__Work required__. Among the lines below, a stretch begins at the one with "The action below" and ends at the one with "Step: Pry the". Repeat that stretch exactly, ends included.

__Extracted material__.

◆ ◆ ◆ ◆

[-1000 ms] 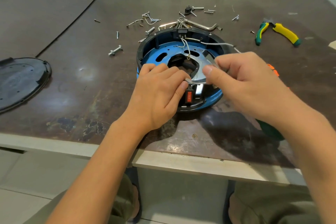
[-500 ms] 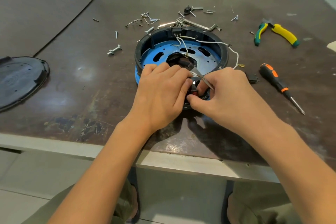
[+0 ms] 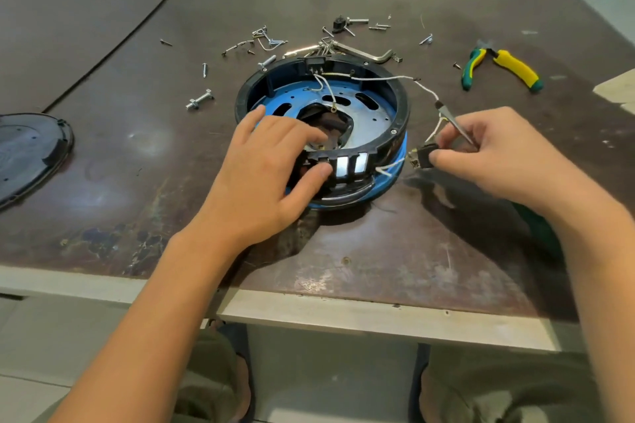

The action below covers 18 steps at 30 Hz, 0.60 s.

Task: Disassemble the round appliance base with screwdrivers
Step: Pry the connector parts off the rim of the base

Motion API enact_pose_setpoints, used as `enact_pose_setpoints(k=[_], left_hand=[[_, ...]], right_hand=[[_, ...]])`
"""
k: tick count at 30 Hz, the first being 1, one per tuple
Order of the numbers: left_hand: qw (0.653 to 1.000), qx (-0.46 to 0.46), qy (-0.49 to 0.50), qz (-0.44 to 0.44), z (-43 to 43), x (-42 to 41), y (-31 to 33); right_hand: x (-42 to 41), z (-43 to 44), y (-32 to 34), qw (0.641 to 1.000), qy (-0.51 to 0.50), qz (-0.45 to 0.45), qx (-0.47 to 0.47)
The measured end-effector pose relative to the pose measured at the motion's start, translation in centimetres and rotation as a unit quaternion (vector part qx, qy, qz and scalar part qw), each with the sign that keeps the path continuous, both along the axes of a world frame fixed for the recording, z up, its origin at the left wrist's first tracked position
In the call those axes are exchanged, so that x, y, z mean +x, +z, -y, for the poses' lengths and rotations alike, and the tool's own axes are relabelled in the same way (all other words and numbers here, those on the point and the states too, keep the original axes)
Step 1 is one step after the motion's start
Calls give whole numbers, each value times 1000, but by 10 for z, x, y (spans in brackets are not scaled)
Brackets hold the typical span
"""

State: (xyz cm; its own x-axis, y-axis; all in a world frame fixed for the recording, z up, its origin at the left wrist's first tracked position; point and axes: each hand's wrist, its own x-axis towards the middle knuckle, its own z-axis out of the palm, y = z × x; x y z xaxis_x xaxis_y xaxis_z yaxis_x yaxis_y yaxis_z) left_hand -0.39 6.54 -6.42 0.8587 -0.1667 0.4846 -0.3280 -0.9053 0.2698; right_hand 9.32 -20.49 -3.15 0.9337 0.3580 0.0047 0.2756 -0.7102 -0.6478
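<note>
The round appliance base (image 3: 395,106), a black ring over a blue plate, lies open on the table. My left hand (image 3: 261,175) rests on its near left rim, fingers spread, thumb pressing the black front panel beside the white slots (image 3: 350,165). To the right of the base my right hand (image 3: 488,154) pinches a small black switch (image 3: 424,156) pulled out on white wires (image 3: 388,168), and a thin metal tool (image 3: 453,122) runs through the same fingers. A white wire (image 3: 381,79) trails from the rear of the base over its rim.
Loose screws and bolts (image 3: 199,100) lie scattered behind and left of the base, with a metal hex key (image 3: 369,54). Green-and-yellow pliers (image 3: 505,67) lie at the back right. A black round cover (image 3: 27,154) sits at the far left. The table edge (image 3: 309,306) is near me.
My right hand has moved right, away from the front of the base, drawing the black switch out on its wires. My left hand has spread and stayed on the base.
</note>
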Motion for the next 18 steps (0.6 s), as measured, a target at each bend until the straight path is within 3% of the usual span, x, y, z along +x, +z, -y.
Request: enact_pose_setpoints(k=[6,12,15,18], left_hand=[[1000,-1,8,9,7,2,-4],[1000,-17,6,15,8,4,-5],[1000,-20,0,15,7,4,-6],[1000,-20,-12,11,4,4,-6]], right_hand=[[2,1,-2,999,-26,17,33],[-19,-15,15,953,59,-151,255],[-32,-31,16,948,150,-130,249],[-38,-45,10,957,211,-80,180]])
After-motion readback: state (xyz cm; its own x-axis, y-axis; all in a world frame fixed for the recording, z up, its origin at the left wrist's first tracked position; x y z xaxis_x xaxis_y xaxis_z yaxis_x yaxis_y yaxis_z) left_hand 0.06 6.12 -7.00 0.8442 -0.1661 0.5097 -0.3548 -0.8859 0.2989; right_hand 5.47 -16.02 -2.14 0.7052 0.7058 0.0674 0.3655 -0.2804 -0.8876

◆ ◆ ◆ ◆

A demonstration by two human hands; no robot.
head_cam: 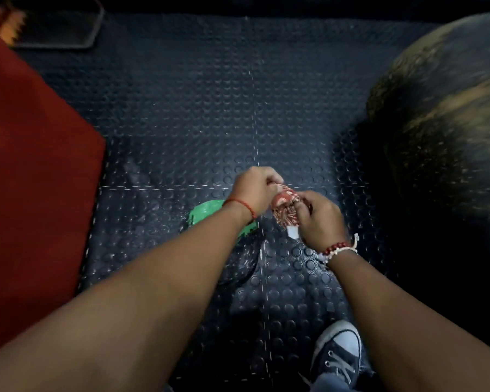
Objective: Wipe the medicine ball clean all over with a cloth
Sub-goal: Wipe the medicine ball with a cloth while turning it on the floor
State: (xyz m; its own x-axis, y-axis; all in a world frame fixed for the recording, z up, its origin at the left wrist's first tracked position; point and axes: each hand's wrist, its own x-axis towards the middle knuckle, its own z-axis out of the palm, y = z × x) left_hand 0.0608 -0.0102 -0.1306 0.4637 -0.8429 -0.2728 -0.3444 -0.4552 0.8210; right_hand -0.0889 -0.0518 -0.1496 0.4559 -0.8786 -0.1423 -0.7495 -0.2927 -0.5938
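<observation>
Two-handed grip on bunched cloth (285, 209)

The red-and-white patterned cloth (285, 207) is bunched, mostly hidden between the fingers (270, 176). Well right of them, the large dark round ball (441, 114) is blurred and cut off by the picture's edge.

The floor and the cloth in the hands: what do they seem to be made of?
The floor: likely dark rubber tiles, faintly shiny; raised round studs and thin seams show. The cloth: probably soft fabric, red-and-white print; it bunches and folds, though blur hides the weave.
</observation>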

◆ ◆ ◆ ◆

__Answer space__.
The action below covers 18 steps at 30 Hz, 0.60 s.

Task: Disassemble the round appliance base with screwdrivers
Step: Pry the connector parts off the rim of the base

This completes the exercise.